Ce qui ressemble à une « exception d’euthanasie » est bien une forme d’euthanasie

Julien Defoug

 

Sans employer le mot d’euthanasie la proposition 21 du candidat François Hollande plaide pour une assistance médicalisée pour terminer sa vie dans la dignité. Sur le site du magazine Marianne du 17 février 2012, il fait valoir qu’il n’est pas favorable à l’euthanasie. D’aucuns pouvaient croire que les choses en resteraient là mais une interview de Marisol Touraine dans La Croix du 22 février relance le débat. Deux phrases retiennent l’attention dans ses propos : « Dans des conditions strictement encadrées, une personne doit pouvoir demander que soit abrégée une vie qui n’en est plus une pour elle. Il revient au législateur de prendre ses responsabilités en légalisant ce qui est aujourd’hui la transgression d’un principe. » N’en parler jamais mais y penser toujours. L’euthanasie revient sur le devant de la scène mais il ne faut surtout pas utiliser ce terme à connotation négative.

La reconnaissance d’un droit à la mort peut-elle reposer sur des critères médicaux qui en limitent l’exercice ?

On est d’autant plus fondé à s’inquiéter que dans le même temps Marisol Touraine, à qui pourrait échoir la responsabilité du ministère de la Santé si François Hollande était élu président de la République, s’est déclarée hostile au suicide assisté le 26 janvier sur Europe 1.

 

Le juge reste gardien, non un comité d’experts

Si cette option est refusée il ne reste dès lors que l’option de l’euthanasie. Mais c’est alors que les difficultés commencent. Marisol Touraine souhaite que ce droit soit enserré dans des conditions très strictes. Il s’agirait en quelque sorte de reconnaître un droit éminemment subjectif, qui serait encadré. Mais la reconnaissance d’un droit à la mort peut-elle reposer sur des critères médicaux qui en limitent l’exercice ? Quelle serait la légitimité de la collectivité à restreindre une liberté, qui doit en même temps être garantie pour pouvoir s’exprimer ? À ce problème de pure logique vient se greffer un problème juridique. La loi Leonetti a posé des critères de fond et de procédure pour l’arrêt des traitements.
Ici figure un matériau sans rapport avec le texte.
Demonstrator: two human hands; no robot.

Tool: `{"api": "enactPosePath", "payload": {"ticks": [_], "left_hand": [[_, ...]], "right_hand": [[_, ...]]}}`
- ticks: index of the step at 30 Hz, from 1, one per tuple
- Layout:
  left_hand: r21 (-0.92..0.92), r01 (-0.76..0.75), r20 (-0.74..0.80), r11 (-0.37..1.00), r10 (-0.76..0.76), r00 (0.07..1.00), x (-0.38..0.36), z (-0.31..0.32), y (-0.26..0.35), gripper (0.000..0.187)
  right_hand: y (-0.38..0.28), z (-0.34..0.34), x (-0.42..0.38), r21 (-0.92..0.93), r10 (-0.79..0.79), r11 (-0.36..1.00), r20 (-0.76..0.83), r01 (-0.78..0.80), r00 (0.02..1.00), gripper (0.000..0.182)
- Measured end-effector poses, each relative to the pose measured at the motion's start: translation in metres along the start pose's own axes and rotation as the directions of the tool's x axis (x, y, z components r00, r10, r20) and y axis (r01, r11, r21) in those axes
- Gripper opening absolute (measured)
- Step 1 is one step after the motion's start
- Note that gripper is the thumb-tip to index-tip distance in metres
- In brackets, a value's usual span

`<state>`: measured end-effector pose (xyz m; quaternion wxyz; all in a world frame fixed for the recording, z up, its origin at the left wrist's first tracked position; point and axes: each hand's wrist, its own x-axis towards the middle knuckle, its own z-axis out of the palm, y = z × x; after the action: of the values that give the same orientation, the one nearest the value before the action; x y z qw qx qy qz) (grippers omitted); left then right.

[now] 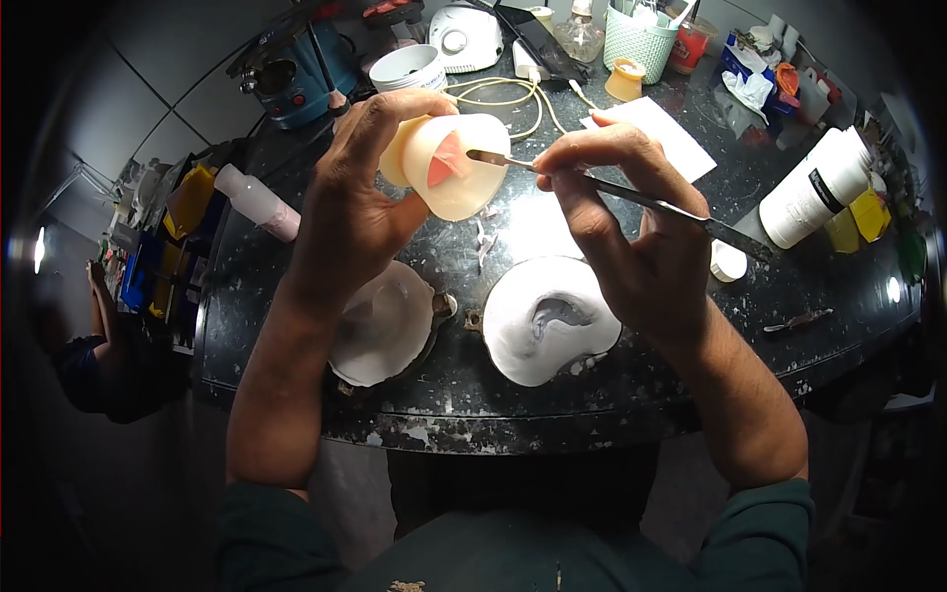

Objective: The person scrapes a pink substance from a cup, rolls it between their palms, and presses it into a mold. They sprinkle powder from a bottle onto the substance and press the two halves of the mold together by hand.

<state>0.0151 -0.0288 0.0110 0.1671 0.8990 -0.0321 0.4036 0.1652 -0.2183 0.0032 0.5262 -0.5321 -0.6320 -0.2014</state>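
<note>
My left hand [353, 192] is wrapped round the waist of a cream rubber mixing cup [472, 187], which tips toward me. Inside the cup lies pink material [448, 161]. A slim metal spatula [631, 194] is pinched in my right hand [641, 227], its rounded tip overlapping the cup's rim beside the pink. Below my left wrist, partly hidden, rests a plaster-filled mould half [380, 335]. Another white plaster mould half [513, 355], with a curved hollow in it, sits on the bench below my right hand.
The dark bench [464, 419] has a worn front edge. A pink bottle [261, 202] stands left, a large white bottle [814, 187] right. Behind are a white tub [407, 69], a coiled cable [538, 111], a white tile [671, 138] and an orange cup [625, 81]. Another person [99, 345] is far left.
</note>
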Motion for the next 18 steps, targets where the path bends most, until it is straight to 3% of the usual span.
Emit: {"api": "enactPosePath", "payload": {"ticks": [3, 6, 8, 13, 18], "left_hand": [[0.007, 0.007, 0.005, 1.0, -0.007, 1.0, 0.0001, -0.0002, 0.001, 0.053], [-0.048, 0.028, -0.001, 0.998, -0.028, 1.0, -0.0005, 0.0013, -0.0005, 0.053], [-0.054, 0.036, -0.003, 0.998, -0.036, 0.999, -0.0011, 0.0017, -0.0007, 0.053], [-0.034, 0.018, 0.021, 0.999, -0.017, 1.0, -0.0018, 0.0, -0.0036, 0.054], [-0.122, 0.149, 0.007, 0.981, -0.15, 0.989, -0.0033, 0.0008, 0.001, 0.053]], "right_hand": [[0.0003, 0.0001, -0.0006, 0.009, -0.012, 1.0, 0.008, 0.012, 1.0, 0.011], [-0.0027, 0.0014, -0.0032, 0.082, 0.082, 0.993, 0.033, -0.085, 0.996, 0.01], [-0.0053, 0.0049, -0.005, 0.311, 0.248, 0.92, 0.014, -0.24, 0.969, 0.008], [-0.0061, 0.0059, -0.0045, 0.446, 0.314, 0.847, 0.021, -0.29, 0.949, 0.012], [-0.0041, 0.0045, -0.0037, 0.524, 0.381, 0.775, 0.058, -0.354, 0.923, 0.014]]}}
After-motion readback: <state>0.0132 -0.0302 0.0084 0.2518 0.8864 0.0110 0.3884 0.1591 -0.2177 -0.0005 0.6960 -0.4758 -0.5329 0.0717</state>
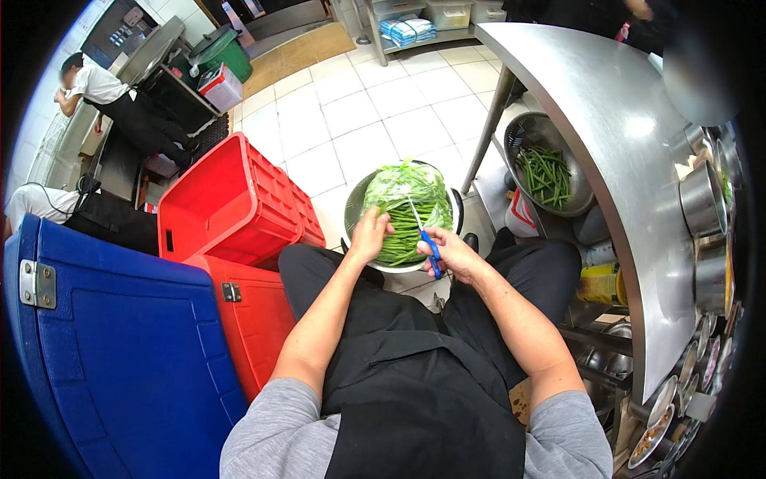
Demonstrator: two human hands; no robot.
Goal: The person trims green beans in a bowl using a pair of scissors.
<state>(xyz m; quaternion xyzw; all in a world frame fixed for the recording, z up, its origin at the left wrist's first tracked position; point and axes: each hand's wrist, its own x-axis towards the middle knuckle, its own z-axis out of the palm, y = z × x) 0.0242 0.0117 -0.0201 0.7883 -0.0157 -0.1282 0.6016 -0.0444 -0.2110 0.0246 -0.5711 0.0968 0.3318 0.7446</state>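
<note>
Between my knees stands a wide round container [353,209] with a clear plastic bag [407,185] in it, filled with long green beans [403,235]. My left hand [370,235] is at the bag's left side, its fingers curled against the plastic and pinching it. A pair of blue-handled scissors [432,249] is in my right hand [455,254], at the bag's right side. The blades point up and away from me, over the bag. Loose green beans [544,176] lie in a metal colander [522,132] beneath the steel table.
Close on my left are a red crate [209,191], a red box [259,307] and a large blue box [128,343]. A steel table [614,120] curves along my right, with pots [702,199] at its far edge. Two people [120,92] are at the left counter.
</note>
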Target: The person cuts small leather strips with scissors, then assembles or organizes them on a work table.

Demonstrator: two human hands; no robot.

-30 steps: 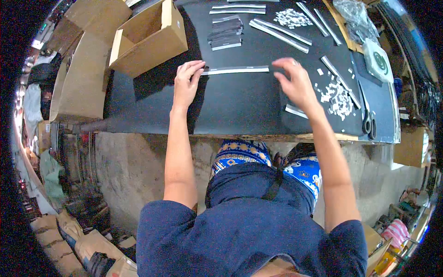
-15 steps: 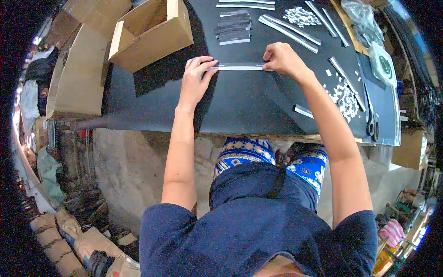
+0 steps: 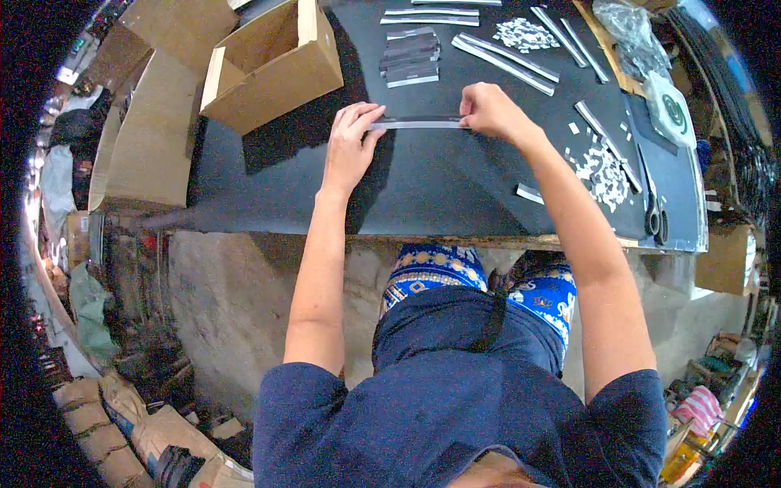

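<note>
A narrow pale plastic strip [image 3: 419, 124] stretches level between my two hands over the black tabletop [image 3: 431, 187]. My left hand [image 3: 351, 146] grips its left end between thumb and fingers. At the right end, the curled fingers of my right hand [image 3: 492, 112] pinch the same strip. Just beyond it lies a stack of short dark strips with clear edges [image 3: 410, 57]. Longer white-edged strips [image 3: 504, 63] rest at an angle past my right hand.
An open cardboard box [image 3: 277, 73] stands at the back left, beside a larger carton [image 3: 146, 138]. Small white pieces lie in two piles, one near [image 3: 602, 179] and one far [image 3: 525, 34]. Black scissors [image 3: 653, 211] and a clear plastic bag [image 3: 634, 37] are at the right.
The strip between my hands looks greyer now, less bright white. Both hands keep their hold at its ends, and the whole view has shifted slightly.
</note>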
Il est fait référence à la « phase avancée ou terminale d’une affection grave et incurable ». On peut toujours faire du « belle marquise » mais on ne saurait beaucoup innover en modifiant cette législation. Faut-il alors changer la procédure ? Substituer à la concertation entre la personne de confiance, les proches, le collège médical et la consultation des directives anticipées, l’aval d’une autorité extérieure ? Comment sera-t-elle composée ? Par des experts ? Comment seront-ils désignés ? Leur avis liera t-il le médecin ? Qu’en sera-t-il alors de la liberté individuelle du médecin ? S’agissant de la liberté individuelle du patient, la Constitution ne nous enseigne–t-elle pas que c’est le juge qui en est le gardien et non un comité d’experts ? Si ce comité ne doit intervenir qu’à titre exceptionnel, qui appréciera ce caractère exceptionnel ? Un des arguments de Marisol Touraine est que la justice ne saurait imposer ses solutions au cas par cas et que cette mission revient au législateur. Mais l’intervention d’un comité d’experts n’a jamais empêché de procès.

Une autre logique qui se dessine, dont seront victimes les plus vulnérables.

En réalité on le voit bien, il n’y a pas de troisième voie entre l’euthanasie et la loi Leonetti. Ce qui ressemble à une « exception d’euthanasie » est bien une forme d’euthanasie. Cela ne veut pas dire pour autant que l’application de la loi Leonetti ne doit pas être améliorée, qu’il ne faut pas réfléchir à une extension des droits des malades et à une sanction de l’acharnement thérapeutique. Il y a certainement beaucoup à faire dans ces directions mais c’est une autre logique que celle qui se dessine et dont seront victimes les plus vulnérables.